5000 tonnes de riz détournées alors que des millions de Nigériens étaient dans l’attente d’une assistance alimentaire et nutritionnelle
Alors que des millions de Nigériens étaient, en mars 2016, dans l’attente d’une assistance alimentaire et nutritionnelle, des individus, abusant des fonctions qu’ils assumaient, ont détourné et vendu à leurs profits personnels 5000 tonnes de riz d’une aide alimentaire de 15 000 tonnes de riz offertes par le Pakistan. Depuis la révélation de ce scandale, c’est l’omerta. Personne ne dit mot alors que les principaux responsables de cette affaire sont connus. Au Courrier, le silence des autorités n’intrigue point. Car, il sait qui a vendu et sur instruction de qui ces 5000 tonnes ont été bazardées à Cotonou. Même le directeur général de l’OPVN de l’époque, qui devait paraître inquiet puisque les 15 000 tonnes sont arrivées au port de Cotonou en son nom, affiche jusqu’à ce jour une sérénité détonante. Serait-ce l’assurance politique de ne pas être inquiété tant que Mahamadou Issoufou serait au pouvoir ? On pourrait le croire, même si des sources dignes de foi avancent d’autres informations qui n’ont rien à voir avec la carte politique. Ce qui est certain, il avait été interpellé par la Police judiciaire récemment avant d’être remis en liberté.

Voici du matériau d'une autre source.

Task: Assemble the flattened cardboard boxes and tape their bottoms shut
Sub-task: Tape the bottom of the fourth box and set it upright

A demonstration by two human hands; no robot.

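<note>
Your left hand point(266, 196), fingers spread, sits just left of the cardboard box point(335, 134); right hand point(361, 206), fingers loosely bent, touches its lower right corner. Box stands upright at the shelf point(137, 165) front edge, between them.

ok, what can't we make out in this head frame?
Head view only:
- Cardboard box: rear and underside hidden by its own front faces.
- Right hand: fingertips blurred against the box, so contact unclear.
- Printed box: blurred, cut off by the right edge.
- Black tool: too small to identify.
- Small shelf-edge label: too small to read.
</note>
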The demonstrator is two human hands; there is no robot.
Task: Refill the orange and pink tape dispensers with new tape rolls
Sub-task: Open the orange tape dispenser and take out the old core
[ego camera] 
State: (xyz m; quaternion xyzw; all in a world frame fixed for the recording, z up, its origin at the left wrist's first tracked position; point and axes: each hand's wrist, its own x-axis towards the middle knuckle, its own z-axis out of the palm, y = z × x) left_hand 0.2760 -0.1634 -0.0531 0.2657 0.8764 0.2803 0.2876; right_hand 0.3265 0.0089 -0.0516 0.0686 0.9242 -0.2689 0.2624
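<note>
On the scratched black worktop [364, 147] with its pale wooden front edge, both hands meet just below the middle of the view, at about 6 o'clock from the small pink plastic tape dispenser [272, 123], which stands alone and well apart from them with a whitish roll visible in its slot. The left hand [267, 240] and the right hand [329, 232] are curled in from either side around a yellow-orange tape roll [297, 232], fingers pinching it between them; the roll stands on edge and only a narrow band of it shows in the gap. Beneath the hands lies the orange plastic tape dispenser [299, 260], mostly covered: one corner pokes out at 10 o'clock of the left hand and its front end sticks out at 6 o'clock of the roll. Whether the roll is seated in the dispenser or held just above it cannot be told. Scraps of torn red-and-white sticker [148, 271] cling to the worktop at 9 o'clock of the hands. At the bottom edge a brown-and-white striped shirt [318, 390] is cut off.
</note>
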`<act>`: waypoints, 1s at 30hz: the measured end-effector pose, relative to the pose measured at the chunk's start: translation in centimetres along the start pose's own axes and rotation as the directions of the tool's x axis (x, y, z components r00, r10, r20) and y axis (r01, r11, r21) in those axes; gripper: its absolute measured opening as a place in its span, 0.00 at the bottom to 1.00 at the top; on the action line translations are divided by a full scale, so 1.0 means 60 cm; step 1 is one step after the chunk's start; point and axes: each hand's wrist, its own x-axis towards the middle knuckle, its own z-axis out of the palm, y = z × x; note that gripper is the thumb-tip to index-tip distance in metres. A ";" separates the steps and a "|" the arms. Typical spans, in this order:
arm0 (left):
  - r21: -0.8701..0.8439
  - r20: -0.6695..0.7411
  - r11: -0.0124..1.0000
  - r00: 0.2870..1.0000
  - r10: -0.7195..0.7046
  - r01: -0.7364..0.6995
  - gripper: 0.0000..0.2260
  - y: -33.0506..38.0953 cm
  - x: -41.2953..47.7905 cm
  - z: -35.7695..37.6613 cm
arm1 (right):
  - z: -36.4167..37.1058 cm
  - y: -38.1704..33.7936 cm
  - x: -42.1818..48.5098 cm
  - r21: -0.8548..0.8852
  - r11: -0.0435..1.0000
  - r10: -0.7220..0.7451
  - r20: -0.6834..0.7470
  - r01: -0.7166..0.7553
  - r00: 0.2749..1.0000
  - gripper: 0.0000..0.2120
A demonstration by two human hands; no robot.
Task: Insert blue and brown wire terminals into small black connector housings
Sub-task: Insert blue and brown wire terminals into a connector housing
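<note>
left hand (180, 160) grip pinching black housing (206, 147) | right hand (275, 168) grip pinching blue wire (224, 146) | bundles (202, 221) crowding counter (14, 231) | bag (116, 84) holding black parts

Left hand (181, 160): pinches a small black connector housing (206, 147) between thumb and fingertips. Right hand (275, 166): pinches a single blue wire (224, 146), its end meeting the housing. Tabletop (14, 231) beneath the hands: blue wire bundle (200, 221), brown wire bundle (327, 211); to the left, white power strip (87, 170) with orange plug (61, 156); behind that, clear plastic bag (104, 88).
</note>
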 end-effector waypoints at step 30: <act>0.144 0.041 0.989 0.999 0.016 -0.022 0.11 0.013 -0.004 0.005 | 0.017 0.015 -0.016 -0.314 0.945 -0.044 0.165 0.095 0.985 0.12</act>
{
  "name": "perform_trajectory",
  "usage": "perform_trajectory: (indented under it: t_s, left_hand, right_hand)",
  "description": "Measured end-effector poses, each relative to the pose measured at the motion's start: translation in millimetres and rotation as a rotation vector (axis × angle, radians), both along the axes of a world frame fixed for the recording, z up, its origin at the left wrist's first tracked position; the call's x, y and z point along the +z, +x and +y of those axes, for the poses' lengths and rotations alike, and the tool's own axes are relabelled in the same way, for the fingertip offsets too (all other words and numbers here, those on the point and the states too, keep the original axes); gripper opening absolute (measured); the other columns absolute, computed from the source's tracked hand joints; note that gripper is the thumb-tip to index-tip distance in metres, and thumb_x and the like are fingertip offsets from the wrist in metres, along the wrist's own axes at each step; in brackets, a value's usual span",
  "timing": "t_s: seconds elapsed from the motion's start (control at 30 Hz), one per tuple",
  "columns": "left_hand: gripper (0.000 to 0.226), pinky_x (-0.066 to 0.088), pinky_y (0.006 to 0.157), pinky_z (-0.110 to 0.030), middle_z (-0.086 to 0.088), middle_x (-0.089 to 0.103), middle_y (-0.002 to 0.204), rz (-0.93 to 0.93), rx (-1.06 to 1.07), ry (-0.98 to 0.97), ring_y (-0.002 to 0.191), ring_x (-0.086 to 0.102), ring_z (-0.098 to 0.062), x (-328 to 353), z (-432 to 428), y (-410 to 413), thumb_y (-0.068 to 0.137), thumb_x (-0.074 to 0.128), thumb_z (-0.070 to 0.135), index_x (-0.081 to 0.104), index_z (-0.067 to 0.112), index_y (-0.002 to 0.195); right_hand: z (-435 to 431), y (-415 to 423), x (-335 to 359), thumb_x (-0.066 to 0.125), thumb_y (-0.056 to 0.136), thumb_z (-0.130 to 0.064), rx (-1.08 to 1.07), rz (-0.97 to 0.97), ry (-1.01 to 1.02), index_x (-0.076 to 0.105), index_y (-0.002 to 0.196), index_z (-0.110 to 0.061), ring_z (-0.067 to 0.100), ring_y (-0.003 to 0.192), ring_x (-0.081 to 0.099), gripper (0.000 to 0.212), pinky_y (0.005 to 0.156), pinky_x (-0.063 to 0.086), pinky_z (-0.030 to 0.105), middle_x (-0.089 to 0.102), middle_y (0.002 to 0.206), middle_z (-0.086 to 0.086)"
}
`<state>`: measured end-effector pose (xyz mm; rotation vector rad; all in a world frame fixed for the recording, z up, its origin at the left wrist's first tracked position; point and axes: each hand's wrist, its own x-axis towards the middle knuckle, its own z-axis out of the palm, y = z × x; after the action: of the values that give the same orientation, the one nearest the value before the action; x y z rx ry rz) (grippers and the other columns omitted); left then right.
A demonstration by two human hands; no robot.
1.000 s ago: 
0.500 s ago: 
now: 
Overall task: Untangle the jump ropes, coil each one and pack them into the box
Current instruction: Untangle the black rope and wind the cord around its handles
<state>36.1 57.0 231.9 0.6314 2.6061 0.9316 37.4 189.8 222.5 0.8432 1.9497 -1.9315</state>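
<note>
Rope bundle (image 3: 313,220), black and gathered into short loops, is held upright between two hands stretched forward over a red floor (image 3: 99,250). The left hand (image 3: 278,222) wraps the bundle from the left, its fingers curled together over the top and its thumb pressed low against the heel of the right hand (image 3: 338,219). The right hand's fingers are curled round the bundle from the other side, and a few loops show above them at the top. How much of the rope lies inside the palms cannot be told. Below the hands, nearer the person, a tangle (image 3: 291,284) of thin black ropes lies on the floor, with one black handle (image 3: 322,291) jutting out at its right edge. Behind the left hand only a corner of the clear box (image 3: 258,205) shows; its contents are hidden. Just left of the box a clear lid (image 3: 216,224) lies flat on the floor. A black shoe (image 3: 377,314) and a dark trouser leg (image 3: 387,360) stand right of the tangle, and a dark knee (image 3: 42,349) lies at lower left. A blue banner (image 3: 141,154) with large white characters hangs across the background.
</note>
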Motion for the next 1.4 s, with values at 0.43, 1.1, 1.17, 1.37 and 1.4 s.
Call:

Le contentieux Niger-Africard
Le contentieux Etat du Niger- Africard est un scandale des plus scandaleux et personne ne peut le contester. Alors que les fautes sont incontestables, prouvées par des documents irréfutables, les responsables de ce grave péril qui pesait sur les biens immobiliers du Niger, en France et aux Etats Unis, continuent toujours de bénéficier d’une totale impunité. L’arrêt de la Cour d’État, la plus haute juridiction du Niger, est-il une invention ? Brigi Rafini avait-il, oui ou non, refusé de se soumettre à cet arrêt ? L’accord amiable partiel du 30 juillet 2016 estil vrai ou faux ? Est-il vrai ou faux que ceux qui l’avaient signé avaient accepté que le Niger renonce à toute immunité devant Africard ? Bref, le scandale Africard était une catastrophe. Une grave affaire que Tamboura Issoufou n’avait hésité pas à assimiler à une cession d’une part du territoire national. Ces immeubles qui avaient été saisis font partie intégrante, depuis de longues décennies, du patrimoine national. Les perdre, c’est perdre une partie du territoire national. Et le Niger avait frôlé le risque de les perdre par la faute de certains de ses fils.